Despite the rise in plastic production, the amount of debris in the ocean may not be increasing

Plastic waste is a problem in the oceans, but it’s not clear where it is - or how much there is. Kara Lavender Law and colleagues at the Sea Education Association in Woods Hole, Massachusetts, US, have been trying to pin down where plastic debris accumulates in the Atlantic, and were surprised to find that, despite the rise in plastic production, the amount of debris in the ocean hasn’t really increased.


Source: © Science

Fishing for plastic in the North Atlantic subtropical gyre

Law’s team sampled the sea surface for biological organisms twice a day using a plankton net, about a metre wide at the mouth, and with a mesh size of about 0.33mm. ’As early as the late 1970s, we noticed that we were collecting tiny bits of plastic,’ says Law.

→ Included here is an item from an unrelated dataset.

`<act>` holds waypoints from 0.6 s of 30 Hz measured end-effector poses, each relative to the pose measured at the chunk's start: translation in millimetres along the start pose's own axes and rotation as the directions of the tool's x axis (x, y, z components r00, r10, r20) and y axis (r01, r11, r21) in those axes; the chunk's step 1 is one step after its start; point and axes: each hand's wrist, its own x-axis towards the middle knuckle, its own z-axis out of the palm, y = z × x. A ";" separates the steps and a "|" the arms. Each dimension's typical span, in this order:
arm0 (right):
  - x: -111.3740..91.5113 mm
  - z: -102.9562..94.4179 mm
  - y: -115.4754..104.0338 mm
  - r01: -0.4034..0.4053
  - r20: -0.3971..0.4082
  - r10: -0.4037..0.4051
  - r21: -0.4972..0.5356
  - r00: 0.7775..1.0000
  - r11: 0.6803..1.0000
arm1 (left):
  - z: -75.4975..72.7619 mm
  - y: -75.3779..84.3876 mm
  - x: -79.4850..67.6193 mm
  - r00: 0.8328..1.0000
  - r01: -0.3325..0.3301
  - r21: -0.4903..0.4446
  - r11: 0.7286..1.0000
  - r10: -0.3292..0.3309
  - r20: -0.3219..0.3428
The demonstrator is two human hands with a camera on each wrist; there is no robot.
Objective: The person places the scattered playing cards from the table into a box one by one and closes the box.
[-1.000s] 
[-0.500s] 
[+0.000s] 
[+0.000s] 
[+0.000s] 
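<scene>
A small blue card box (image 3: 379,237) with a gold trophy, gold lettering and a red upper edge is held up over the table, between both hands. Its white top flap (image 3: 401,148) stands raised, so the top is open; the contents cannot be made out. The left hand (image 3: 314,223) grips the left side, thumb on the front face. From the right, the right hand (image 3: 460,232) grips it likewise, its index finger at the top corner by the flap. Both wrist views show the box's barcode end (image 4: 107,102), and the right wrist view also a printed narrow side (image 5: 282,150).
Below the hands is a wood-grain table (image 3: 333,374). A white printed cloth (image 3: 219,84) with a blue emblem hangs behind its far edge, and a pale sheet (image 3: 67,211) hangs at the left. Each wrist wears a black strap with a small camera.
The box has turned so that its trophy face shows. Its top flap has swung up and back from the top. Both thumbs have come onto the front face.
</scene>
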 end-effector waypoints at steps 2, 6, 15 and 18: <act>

The team has now analysed data from the past 22 years - more than 6,000 net tows- to try and quantify the amount of plastic in the western Atlantic and the Caribbean.

’Surface currents transport the debris around the ocean, and the highest concentrations of plastics were found in subtropical latitudes where the currents come together. We’re not sure yet how far east it goes as we’ve only studied up to just east of Bermuda,’ she says. The fragments of plastic are mostly HDPE, LDPE and polypropylene, which are less dense than seawater - denser plastics like PET will sink.

Perhaps the most surprising result, she says, is that they didn’t see an increase in debris over time. ’Global plastic production has increased rapidly, and while we don’t have any direct measure of the amount of plastic entering the ocean, there is a strong inference it has increased,’ she says. ’It’s possible some is broken down into even smaller pieces that were not captured by the net, and organisms growing on the debris will increase its density and cause it to sink. Microbes have been known to adapt to available food sources, and this summer we collected samples to try and identify whether there’s some class of organism that’s taking advantage of the plastic as a food supply.’ 

’This is a very interesting study, [but] while this paper clearly shows no consistent trend in the abundance of debris near the sea surface in the north Atlantic, we should not extrapolate this to other regions or habitats,’ says Richard Thompson of the University of Plymouth, who has studied plastic debris in the north Atlantic. ’There are reports of plastic accumulating in remote regions, including the Antarctic, and in substantial quantities in the deep sea. We need more work to establish rates of accumulation in remote regions and, in particular, rates of accumulation of very small microscopic fragments. Meanwhile, we all need to work much harder to dispose of plastics properly.’